To achieve the identified number of participants, current patients of hospitals will be given booklets with brief information about the project. Their potential contribution to the proposed study will be clarified to avoid any misconceptions. All sensitive data will be kept confidential, and ethical considerations will be taken into account. The mentioned sample size will allow evaluating the link between demographic data and education / support impact on exclusive breastfeeding.
Harvey, M., & Land, L. (2016). Research methods for nurses and midwives: Theory and practice.
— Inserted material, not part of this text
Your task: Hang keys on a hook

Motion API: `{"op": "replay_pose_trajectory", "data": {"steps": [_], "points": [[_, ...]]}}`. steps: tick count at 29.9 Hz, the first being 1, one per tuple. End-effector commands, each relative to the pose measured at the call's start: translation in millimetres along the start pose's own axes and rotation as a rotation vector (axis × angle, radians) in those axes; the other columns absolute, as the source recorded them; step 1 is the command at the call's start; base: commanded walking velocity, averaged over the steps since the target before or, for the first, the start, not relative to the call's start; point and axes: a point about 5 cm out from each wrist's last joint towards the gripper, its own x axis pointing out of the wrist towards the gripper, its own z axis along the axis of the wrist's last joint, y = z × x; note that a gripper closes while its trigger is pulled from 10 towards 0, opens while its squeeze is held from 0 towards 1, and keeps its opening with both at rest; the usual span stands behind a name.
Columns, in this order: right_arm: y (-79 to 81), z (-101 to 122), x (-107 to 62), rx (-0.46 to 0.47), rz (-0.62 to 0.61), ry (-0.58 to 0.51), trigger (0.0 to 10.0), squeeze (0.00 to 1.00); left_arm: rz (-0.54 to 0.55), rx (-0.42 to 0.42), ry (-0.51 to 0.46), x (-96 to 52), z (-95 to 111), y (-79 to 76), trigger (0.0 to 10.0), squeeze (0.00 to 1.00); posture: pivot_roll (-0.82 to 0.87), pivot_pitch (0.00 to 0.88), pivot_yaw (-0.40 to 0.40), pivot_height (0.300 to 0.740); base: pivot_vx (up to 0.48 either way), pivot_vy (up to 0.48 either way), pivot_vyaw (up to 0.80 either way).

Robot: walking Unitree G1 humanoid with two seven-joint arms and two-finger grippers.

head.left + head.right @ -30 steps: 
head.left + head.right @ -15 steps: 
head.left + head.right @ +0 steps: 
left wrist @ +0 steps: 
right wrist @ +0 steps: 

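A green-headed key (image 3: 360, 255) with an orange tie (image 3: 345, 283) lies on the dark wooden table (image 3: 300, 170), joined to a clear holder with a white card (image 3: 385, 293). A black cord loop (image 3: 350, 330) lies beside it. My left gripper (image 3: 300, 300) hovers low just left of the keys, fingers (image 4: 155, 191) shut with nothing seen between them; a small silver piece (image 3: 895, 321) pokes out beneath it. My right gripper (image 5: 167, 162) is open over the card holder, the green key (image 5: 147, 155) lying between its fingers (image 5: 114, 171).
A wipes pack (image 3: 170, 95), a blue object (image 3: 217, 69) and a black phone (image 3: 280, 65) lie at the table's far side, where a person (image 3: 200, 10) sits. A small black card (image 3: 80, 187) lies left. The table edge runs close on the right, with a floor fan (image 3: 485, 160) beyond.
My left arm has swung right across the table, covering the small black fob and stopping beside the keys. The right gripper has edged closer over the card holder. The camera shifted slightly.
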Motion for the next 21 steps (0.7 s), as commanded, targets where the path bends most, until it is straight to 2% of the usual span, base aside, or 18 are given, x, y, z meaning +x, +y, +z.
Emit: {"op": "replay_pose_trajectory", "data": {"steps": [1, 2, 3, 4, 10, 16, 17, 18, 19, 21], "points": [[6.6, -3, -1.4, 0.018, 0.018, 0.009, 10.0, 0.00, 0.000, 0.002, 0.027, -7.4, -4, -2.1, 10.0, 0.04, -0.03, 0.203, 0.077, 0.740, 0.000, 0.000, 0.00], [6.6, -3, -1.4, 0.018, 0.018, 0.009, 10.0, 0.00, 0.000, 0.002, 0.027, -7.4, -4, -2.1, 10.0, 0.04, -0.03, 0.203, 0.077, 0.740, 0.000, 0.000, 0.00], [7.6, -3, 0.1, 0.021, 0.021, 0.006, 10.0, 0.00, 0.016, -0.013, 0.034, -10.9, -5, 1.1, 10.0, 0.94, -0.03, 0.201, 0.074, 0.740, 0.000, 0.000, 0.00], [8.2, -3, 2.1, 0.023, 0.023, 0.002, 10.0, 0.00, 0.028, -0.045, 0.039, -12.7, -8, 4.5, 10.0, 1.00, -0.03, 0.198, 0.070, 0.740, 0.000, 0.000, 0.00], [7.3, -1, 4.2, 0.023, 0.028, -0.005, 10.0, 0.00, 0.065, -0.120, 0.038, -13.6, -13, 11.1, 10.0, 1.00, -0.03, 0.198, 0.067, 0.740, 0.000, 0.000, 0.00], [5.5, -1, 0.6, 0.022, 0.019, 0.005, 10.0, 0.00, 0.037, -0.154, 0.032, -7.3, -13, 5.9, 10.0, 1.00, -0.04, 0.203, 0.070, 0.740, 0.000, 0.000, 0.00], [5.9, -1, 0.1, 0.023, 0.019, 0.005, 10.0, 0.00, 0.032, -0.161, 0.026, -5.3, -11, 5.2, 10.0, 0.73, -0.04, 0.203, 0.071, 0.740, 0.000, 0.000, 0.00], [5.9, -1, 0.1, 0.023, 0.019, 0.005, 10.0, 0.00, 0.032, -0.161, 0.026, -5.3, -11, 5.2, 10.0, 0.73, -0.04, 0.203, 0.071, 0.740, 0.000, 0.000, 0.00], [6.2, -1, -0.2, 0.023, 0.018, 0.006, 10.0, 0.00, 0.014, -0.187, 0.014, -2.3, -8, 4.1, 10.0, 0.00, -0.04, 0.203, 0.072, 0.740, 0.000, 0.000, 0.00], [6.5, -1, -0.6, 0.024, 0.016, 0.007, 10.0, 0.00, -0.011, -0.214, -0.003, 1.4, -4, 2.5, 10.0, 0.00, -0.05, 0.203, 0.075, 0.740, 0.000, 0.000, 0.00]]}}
New York, NY: Sage.
LoBiondo-Wood, G., & Haber, J. (2018). Nursing research: Methods and critical appraisal for evidence-based practice (9th ed.). New York, NY: Elsevier Health Sciences.
Pituch, K. A., & Stevens, J. P. (2016). Applied multivariate statistics for the social sciences: Analyses with SAS and IBM’s SPSS (6th ed.). New York, NY: Routledge.
Rosuzeita, F., Rabiaah, M. C., Rohani, I., & Shukri, O. M. (2018). The effectiveness of breastfeeding intervention on breastfeeding exclusivity and duration among primiparous mothers in Hospital University Sains Malaysia. The Malaysian Journal of Medical Sciences, 25(1), 53-66.
Sharpe, D. (2015). Chi-square test is statistically significant: Now what?. Practical Assessment, Research, and Evaluation, 20(8), 1-10.